Solo dos concellos prohíben perros en sus arenales de forma específica

Carballo y Laxe tienen normas concretas, y en los demás la regulación es genérica

s. g.
carballo / la voz

El acceso de perros a las playas genera controversia cada año entre los amantes de estas mascotas y aquellas personas que consideran que los arenales no son lugar para animales. Los concellos son los encargados de regular este acceso, pero solo en Laxe y Carballo existe una ordenanza específica que controla la gestión de sus playas. En esta normativa aparece recogida la prohibición de mascotas, entre otras cuestiones relativas al uso de los arenales.

En la primera de estas localidades se prohíbe la presencia de animales durante los meses estivales, mientras que el resto del año está permitida siempre que se cumplan las condiciones de sanidad, seguridad y convivencia estipuladas.

En los arenales carballeses, esta prohibición se extiende, a mayores de la temporada de baño, a la Semana Santa y los fines de semana y festivos desde abril hasta octubre. Los espacios naturales de la Lagoa, la Marisma y las Trasdunas de Baldaio no permiten nunca la entrada de animales, debido a que se trata de espacios de relevancia para la conservación de la biodiversidad de la zona. En el resto de localidades de la Costa da Morte, la prohibición aparece recogida en normativas genéricas sobre la regulación de animales domésticos, de protección de espacios públicos, o de limpieza del medio natural y bienes de dominio público. Todas concretan esta norma en los meses de verano, desde el 1 de junio hasta el 30 de septiembre, y en algunos casos, como Cee y Ponteceso, solo durante el horario de baño. Se contemplan como excepciones los perros guía y aquellos destinados a tareas de salvamento.

En las que cuentan con bandera azul, esta prohibición cobra una importancia mayor, ya que es uno de los requisitos exigidos para la concesión de este galardón. Esto afecta a nueve playas de la Costa da Morte: O Ézaro (Dumbría); Arou (Camariñas); Balarés, Ermida y Osmo (Ponteceso); Razo, Saíñas y A Pedra do Sal (Carballo), a lo que se une además la presencia de la píllara; y Caión (A Laracha). A pesar de la diversidad de opiniones que genera este tema, la conclusión común a todas ellas es que la falta de responsabilidad por parte de los dueños es el principal motivo por el que se prohíbe su presencia en los arenales.

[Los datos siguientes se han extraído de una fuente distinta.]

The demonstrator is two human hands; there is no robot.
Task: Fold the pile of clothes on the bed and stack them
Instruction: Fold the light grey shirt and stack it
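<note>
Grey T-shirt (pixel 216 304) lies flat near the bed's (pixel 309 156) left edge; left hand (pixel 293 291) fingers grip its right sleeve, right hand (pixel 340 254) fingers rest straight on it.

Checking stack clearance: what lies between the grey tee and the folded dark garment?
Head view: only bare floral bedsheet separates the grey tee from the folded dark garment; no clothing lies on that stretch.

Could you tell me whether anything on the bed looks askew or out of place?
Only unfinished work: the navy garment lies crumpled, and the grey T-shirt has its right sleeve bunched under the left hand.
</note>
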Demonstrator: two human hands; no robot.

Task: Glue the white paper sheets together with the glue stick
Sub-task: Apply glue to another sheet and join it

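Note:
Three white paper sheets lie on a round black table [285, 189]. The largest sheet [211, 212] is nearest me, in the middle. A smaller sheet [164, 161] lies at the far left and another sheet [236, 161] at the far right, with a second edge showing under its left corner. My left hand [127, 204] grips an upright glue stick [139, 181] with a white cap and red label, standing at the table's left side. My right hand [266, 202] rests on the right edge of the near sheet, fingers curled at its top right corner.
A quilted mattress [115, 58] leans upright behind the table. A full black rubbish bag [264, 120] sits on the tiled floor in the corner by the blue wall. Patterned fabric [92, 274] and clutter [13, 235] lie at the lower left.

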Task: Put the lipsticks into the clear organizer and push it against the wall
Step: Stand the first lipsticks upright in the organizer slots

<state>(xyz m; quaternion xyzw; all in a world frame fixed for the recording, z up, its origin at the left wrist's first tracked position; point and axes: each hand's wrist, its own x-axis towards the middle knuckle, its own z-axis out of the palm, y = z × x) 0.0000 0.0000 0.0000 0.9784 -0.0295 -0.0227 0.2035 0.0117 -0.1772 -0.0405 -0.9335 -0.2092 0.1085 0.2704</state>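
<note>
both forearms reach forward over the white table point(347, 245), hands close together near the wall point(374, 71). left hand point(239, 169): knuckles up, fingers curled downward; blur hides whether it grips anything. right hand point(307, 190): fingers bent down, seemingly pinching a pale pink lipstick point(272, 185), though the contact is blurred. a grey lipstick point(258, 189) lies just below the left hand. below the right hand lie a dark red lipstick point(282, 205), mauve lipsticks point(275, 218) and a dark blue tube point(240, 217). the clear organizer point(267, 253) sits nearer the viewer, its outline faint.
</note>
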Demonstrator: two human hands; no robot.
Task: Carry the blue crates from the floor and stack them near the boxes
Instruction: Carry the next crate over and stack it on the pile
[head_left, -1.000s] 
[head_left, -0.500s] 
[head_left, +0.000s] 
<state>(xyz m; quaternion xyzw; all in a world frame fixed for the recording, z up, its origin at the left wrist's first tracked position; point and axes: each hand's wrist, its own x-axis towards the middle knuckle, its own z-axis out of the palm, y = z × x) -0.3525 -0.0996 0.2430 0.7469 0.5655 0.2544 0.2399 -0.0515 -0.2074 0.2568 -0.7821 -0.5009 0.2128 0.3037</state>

«Los animales deberían poder acceder a las playas, como todos»

De entre todas las opiniones que se forman al respecto, lo más habitual entre los amantes de los animales es que esta medida no les parezca adecuada. Alicia Casado, una joven que se encuentra a favor de la presencia de perros en las playas también durante el estío, afirma: «Me parece muy mal la prohibición de acceso de perros a las playas. Deberían poder ir, como todos».

A pesar de ser contraria a esta medida, comprende que pueda llegar a ser necesaria. «La culpa es de los dueños. No son lo suficientemente responsables como para hacerse cargo de sus mascotas, y es complicado controlar a todo el mundo. Supongo que por eso lo prohíben», explica.

Como medida alternativa a la prohibición en los arenales de la zona, propone la habilitación de áreas específicas a los que se pueda ir con animales, como ocurre en otros lugares.

En detalle

Los siguientes son extractos de las ordenanzas de Carballo y Laxe relativas al acceso de perros a los arenales para evitar molestias que los animales puedan causar.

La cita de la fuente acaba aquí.